• WHAT TO WORK ON:
The listing should be returned in its entirety, exactly as given.
════════════════
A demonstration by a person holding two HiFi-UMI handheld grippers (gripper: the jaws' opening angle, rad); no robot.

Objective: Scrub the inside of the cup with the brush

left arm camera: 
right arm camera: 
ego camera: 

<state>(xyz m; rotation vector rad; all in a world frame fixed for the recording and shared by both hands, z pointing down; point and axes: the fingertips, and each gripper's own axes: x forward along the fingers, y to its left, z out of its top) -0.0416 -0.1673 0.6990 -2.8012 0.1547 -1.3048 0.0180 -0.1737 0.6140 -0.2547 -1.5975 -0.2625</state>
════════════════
• SOLUTION TO THIS TASK:
A demonstration by a person holding two HiFi-UMI handheld grippers (gripper: the jaws' opening angle, rad); no robot.

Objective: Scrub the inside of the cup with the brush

left arm camera: 
right arm camera: 
ego camera: 

<state>(xyz m; rotation vector rad; all in a world frame fixed for the recording and shared by both hands, z pointing down; point and axes: the fingertips, and each gripper's own axes: x forward along the fingers, y to its left, z out of its top) -0.0416 -0.1673 0.6990 -2.8012 0.1547 -1.3048 0.0180 -0.1737 0.6140 -0.2547 -1.5975 -0.2625</state>

There is nothing more to the answer.